Quella casa, poco distante da Racalmuto in località “La Noce” era circondata da una vigna, allora perché non cogliere l’occasione e produrre del vino? Il vino di Nanà, all’etichetta avrebbe provveduto uno dei migliori incisori italiani Edo Janich, non era siciliano, ma veniva spesso a Palermo e poi Sciascia lo ammirava.

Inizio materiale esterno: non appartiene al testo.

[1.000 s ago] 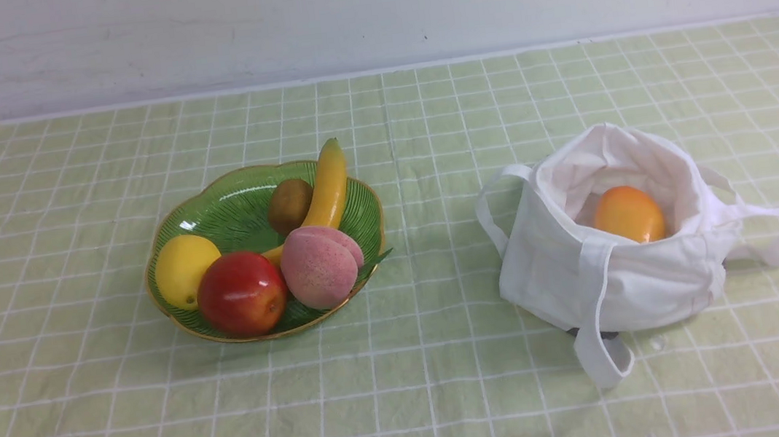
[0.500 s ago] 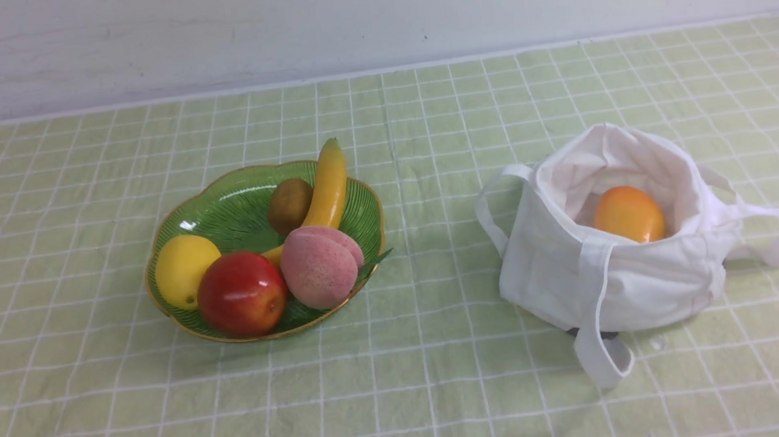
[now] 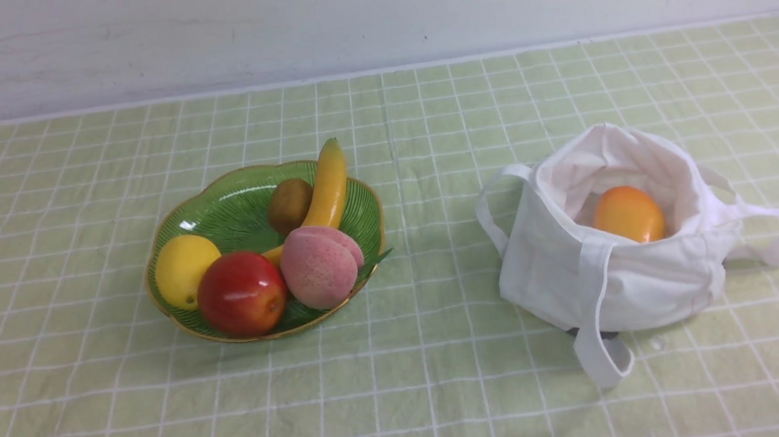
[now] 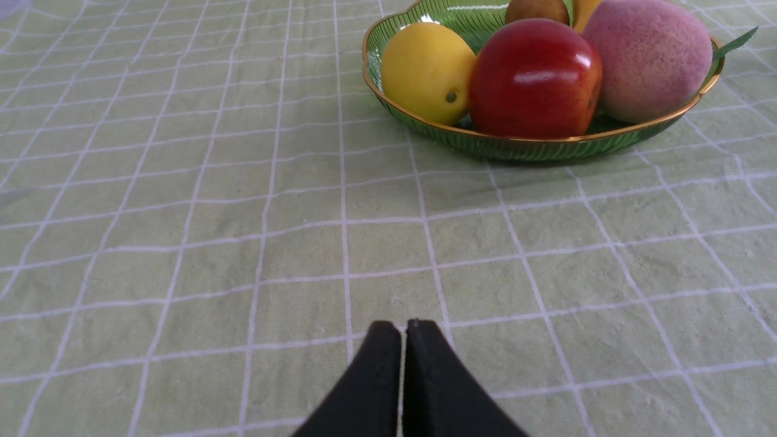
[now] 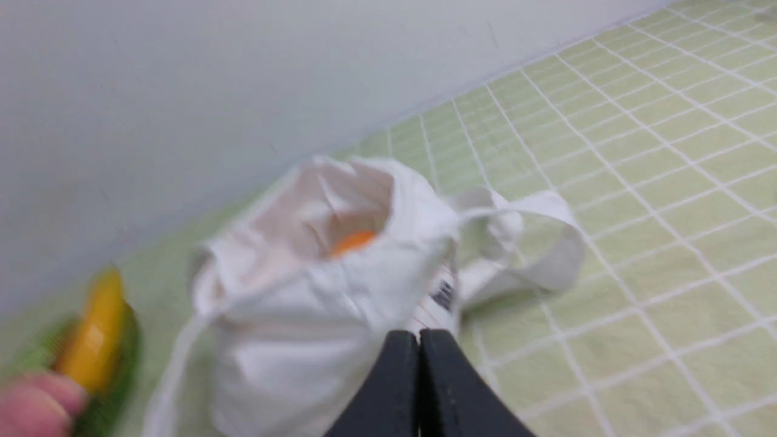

Quella che era nata come una discussione oziosa, per assurdo, mancò poco che si realizzasse, Janich si affrettò ad eseguire un bozzetto, un capolavoro di tecnica e delicatezza incisoria, vennero stampate alcune etichette di prova, poi tutto si arrestò a quel punto, il 20 novembre 1989 quando Leonardo Sciascia ci lasciò tutti e si mise in viaggio per risolvere il grande dubbio della sua vita prodigiosa, l’esistenza o meno di un Dio la cui presenza avvertì tutta la vita indeciso se arrendersi o no, se lo fece non lo sapremo mai, riservato come era si portò la risposta sotto terra, nuda terra dove venne sepolto per sua volontà, accanto al suo gemello morto suicida quando aveva poco più di venti anni.
A me rimase una di quelle etichette “di prova” che io conservo gelosamente quasi si trattasse di uno dei tanti pareri illuminanti che Sciascia dispensò centellinandoli a bassa voce, trovando nel mio animo una assordante cassa di risonanza.